== DIRECTIONS FOR THIS TASK ==
From first line to last, transcribe the listing exactly and skip any image.

(Beginning of PROVIDED RECORDS)

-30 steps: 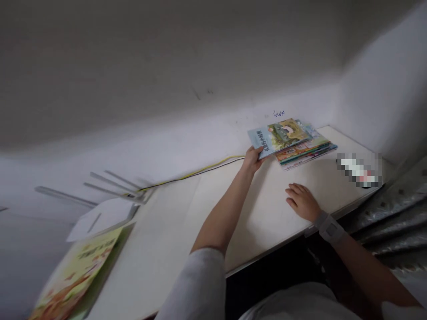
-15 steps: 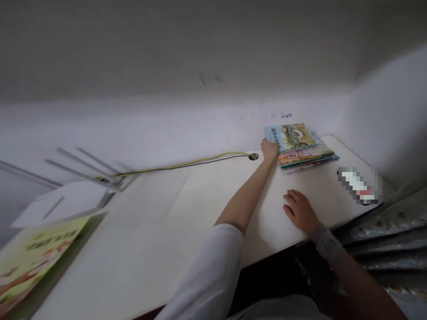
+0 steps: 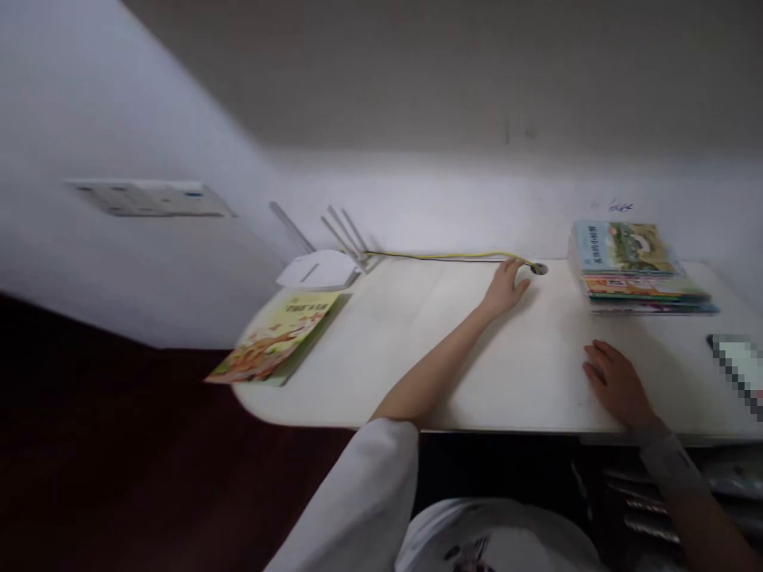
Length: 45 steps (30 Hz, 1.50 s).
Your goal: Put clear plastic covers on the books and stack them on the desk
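My left hand (image 3: 504, 289) is over the back of the white desk (image 3: 381, 349), fingers apart and holding nothing, beside the cable hole (image 3: 539, 269). Resting near the desk's front edge, my right hand (image 3: 617, 384) has its fingers apart and nothing in it. Behind it lies a stack of thin picture books (image 3: 637, 270) against the wall. A yellow-green picture book (image 3: 277, 338) lies at the desk's left end, away from both hands.
A white router (image 3: 319, 270) with several antennas stands at the back left. Yellow and black cables (image 3: 441, 257) run along the wall to the hole. A blurred-out phone-like object (image 3: 739, 365) is at the right. A socket panel (image 3: 149, 199) is on the left wall.
The view has turned left, bringing the desk's left end and socket panel into sight. My left hand has let go of the book stack and moved left. My right hand stays on the desk.
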Each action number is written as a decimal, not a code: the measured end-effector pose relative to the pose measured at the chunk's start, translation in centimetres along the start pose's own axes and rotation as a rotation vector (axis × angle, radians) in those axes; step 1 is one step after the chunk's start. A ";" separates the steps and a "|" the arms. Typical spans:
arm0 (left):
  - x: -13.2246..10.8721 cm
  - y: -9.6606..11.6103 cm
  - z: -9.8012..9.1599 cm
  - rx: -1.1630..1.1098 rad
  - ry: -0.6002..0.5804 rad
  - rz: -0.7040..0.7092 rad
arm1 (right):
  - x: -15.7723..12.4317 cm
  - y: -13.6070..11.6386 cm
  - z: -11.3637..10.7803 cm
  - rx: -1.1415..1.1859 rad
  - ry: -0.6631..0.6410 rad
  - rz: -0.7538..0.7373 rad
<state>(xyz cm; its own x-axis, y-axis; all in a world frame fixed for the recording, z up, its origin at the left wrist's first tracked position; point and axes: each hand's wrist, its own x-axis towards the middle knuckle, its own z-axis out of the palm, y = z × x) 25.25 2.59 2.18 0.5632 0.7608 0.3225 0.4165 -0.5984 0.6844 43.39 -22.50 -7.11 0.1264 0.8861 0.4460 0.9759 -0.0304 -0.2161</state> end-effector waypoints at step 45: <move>-25.4 6.8 -5.1 0.046 0.085 0.784 | 3.0 -6.2 -0.8 1.307 0.005 0.780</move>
<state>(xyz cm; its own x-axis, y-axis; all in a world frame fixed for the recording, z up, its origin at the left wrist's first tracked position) 10.11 -19.51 1.94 0.6491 0.1284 0.7498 -0.0489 -0.9766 0.2096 37.86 -19.99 -3.73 0.5233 0.8410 -0.1377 -0.1698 -0.0554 -0.9839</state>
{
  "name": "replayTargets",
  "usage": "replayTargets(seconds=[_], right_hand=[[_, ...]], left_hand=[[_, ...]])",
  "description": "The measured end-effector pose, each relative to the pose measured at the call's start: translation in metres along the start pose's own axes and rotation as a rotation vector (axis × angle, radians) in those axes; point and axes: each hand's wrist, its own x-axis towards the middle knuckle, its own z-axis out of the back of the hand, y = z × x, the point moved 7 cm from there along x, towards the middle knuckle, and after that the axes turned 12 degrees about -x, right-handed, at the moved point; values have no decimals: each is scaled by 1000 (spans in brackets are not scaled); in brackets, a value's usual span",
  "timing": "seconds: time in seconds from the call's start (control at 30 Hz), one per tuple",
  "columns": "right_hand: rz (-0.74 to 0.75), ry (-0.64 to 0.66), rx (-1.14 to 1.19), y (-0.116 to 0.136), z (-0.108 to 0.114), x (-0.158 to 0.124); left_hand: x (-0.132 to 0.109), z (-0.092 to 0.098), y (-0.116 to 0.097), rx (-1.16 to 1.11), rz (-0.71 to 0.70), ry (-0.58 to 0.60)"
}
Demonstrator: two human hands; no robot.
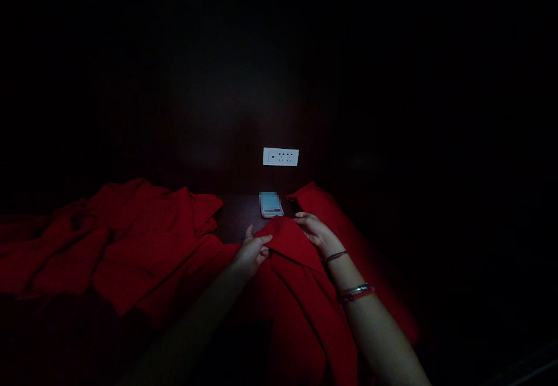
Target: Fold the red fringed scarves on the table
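Observation:
A red cloth [300, 293] hangs in folds between my two hands, its upper edge raised. My left hand [254, 251] pinches that edge between thumb and fingers. On the other side, my right hand [314, 230] has its fingers curled at the cloth's edge and appears to grip it; the fingertips are partly hidden. Bracelets circle my right wrist and forearm. Just beyond the cloth lies a phone-like device [272, 207] with a lit screen, on a dark surface [235, 217].
More red fabric [143, 240] lies crumpled on the left, and another red stretch [322, 206] runs along the right. A white socket panel [281, 157] is on the dark wall behind. Most of the surroundings are too dark to make out.

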Motion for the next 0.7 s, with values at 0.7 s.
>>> replayTargets(seconds=[0.7], right_hand=[[-74, 218, 371, 6, -37, -13]], left_hand=[[1, 2, 0, -151, -63, -24]])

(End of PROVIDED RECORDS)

== RESULT OF THE TASK ==
-30 steps: 
-15 steps: 
+0 steps: 
Length: 45 steps (30 Hz, 1.50 s).
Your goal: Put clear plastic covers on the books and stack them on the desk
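My left hand (image 3: 504, 289) is over the back of the white desk (image 3: 381, 349), fingers apart and holding nothing, beside the cable hole (image 3: 539, 269). Resting near the desk's front edge, my right hand (image 3: 617, 384) has its fingers apart and nothing in it. Behind it lies a stack of thin picture books (image 3: 637, 270) against the wall. A yellow-green picture book (image 3: 277, 338) lies at the desk's left end, away from both hands.
A white router (image 3: 319, 270) with several antennas stands at the back left. Yellow and black cables (image 3: 441, 257) run along the wall to the hole. A blurred-out phone-like object (image 3: 739, 365) is at the right. A socket panel (image 3: 149, 199) is on the left wall.
The view has turned left, bringing the desk's left end and socket panel into sight. My left hand has let go of the book stack and moved left. My right hand stays on the desk.
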Each action number is written as a decimal, not a code: the measured end-effector pose relative to the pose measured at the chunk's start, translation in centimetres along the start pose's own axes and rotation as a rotation vector (axis × angle, radians) in those axes; step 1 is one step after the chunk's start. A ";" separates the steps and a "|" the arms. Typical spans:
arm0 (left):
  - x: -13.2246..10.8721 cm
  - y: -9.6606..11.6103 cm
  - z: -9.8012..9.1599 cm
  - rx: -1.1630..1.1098 rad
  - ry: -0.6002..0.5804 rad
  - rz: -0.7040..0.7092 rad
arm1 (right):
  - x: -15.7723..12.4317 cm
  - y: -13.6070..11.6386 cm
  - z: -11.3637..10.7803 cm
  - rx: -1.1415..1.1859 rad
  - ry: -0.6631..0.6410 rad
  - rz: -0.7538..0.7373 rad
<state>(xyz cm; its own x-axis, y-axis; all in a world frame fixed for the recording, z up, its origin at the left wrist's first tracked position; point and axes: each hand's wrist, its own x-axis towards the middle knuckle, its own z-axis out of the palm, y = z × x) 25.25 2.59 2.18 0.5632 0.7608 0.3225 0.4165 -0.5984 0.6844 43.39 -22.50 -7.11 0.1264 0.8861 0.4460 0.9759 -0.0304 -0.2161</state> end-effector waypoints at step 45: <move>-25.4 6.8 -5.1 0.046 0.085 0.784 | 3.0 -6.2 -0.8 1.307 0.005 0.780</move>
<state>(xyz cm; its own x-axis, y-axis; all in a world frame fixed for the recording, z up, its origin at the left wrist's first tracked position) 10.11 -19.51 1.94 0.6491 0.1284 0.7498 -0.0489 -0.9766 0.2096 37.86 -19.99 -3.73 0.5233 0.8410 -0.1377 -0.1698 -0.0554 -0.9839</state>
{
  "name": "replayTargets",
  "usage": "replayTargets(seconds=[_], right_hand=[[_, ...]], left_hand=[[_, ...]])",
  "description": "The measured end-effector pose, each relative to the pose measured at the call's start: translation in metres along the start pose's own axes and rotation as a rotation vector (axis × angle, radians) in those axes; point and axes: each hand's wrist, its own x-axis towards the middle knuckle, its own z-axis out of the back of the hand, y = z × x, the point moved 7 cm from there along x, towards the middle knuckle, and after that the axes turned 12 degrees about -x, right-handed, at the moved point; values have no decimals: each is scaled by 1000 (spans in brackets are not scaled); in brackets, a value's usual span",
  "timing": "seconds: time in seconds from the call's start (control at 30 Hz), one per tuple",
  "columns": "right_hand: rz (-0.74 to 0.75), ry (-0.64 to 0.66), rx (-1.14 to 1.19), y (-0.116 to 0.136), z (-0.108 to 0.114), x (-0.158 to 0.124); left_hand: x (-0.132 to 0.109), z (-0.092 to 0.098), y (-0.116 to 0.097), rx (-1.16 to 1.11), rz (-0.71 to 0.70), ry (-0.58 to 0.60)"
}
Demonstrator: two human hands; no robot.
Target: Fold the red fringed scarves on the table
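Observation:
A red cloth [300, 293] hangs in folds between my two hands, its upper edge raised. My left hand [254, 251] pinches that edge between thumb and fingers. On the other side, my right hand [314, 230] has its fingers curled at the cloth's edge and appears to grip it; the fingertips are partly hidden. Bracelets circle my right wrist and forearm. Just beyond the cloth lies a phone-like device [272, 207] with a lit screen, on a dark surface [235, 217].
More red fabric [143, 240] lies crumpled on the left, and another red stretch [322, 206] runs along the right. A white socket panel [281, 157] is on the dark wall behind. Most of the surroundings are too dark to make out.
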
Motion for the next 0.7 s, with values at 0.7 s.
>>> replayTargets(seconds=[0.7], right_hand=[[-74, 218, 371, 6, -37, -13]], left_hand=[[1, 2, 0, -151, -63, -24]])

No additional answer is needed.